System used from 1992 to 2009

These plates were used to register a vehicle held by an administration. They had the following format : 00A-0000A (and 000D-0000A for overseas departements)

The first two or three characters indicated the department to which belongs the vehicle (they also may be 2A or 2B for Corsica, or 971 to 976 for overseas departments), the following letter indicated the zone in which the vehicle may usually circulate :

Then follow a serial number and a serial letter from 1001A up to 9999Z.
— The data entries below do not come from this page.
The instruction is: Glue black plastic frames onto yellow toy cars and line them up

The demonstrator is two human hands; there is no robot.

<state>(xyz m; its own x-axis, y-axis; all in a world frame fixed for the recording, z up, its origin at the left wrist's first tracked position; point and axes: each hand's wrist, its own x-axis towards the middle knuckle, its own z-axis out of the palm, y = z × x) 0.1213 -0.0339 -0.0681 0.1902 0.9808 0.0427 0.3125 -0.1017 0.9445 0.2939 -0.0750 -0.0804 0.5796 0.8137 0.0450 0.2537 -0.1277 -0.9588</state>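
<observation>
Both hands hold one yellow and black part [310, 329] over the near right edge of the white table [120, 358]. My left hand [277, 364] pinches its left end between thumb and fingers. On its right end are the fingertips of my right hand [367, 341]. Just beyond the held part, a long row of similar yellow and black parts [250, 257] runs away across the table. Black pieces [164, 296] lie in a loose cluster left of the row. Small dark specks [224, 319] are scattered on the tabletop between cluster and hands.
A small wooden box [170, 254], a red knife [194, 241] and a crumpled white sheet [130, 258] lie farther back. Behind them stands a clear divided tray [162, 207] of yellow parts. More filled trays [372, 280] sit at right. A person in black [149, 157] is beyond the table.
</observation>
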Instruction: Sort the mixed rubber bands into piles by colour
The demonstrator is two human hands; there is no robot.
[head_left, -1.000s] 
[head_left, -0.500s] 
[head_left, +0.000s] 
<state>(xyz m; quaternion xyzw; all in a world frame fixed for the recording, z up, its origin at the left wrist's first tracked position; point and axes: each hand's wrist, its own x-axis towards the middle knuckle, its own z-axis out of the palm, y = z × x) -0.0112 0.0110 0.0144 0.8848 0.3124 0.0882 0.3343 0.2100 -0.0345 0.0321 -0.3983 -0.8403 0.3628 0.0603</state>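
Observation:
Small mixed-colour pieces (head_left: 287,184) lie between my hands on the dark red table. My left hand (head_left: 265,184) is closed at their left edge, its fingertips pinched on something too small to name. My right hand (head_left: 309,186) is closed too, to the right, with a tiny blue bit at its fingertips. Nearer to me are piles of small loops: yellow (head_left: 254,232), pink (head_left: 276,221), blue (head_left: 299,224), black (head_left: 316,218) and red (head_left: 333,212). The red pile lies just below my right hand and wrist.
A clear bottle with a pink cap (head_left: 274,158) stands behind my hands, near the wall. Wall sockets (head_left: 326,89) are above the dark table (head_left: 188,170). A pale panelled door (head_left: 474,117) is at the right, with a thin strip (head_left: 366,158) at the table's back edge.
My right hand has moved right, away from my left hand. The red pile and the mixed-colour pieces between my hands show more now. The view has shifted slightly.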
As Paris (department 75) has the most administrative representations, it has the most advanced registration. In July 1999, it reached 1001F and 3000F in 2000, then 8000F in August 2003 and 4000G in 2007.

Departments with a large population such as 13, 69 or 59 do not exceed the letter C.

The serial numbers does not depend on the zone letter (D, R, N or E), i.e. 75N-6679D can be followed by 75R-6680D.

This system started on 01/01/1992. After having been in white on black background, registration are compulsary issued in black on yellow  or white (rear) or white background (front) since 01/01/1993. All former D registrations have been reissued.


Police

Police license plates are organized around 8 "chefs-lieux" (11 up to 2003), in charge of regions. And that chef-lieu department number is always followed with a N. For instance 78N for vehicles located in departements : 77, 78, 91and 95.

 


History

The sytem used until December 31st, 1991 was national, without department or zone code and has started in 1948. It had the format 00000 D and then 00000 DA.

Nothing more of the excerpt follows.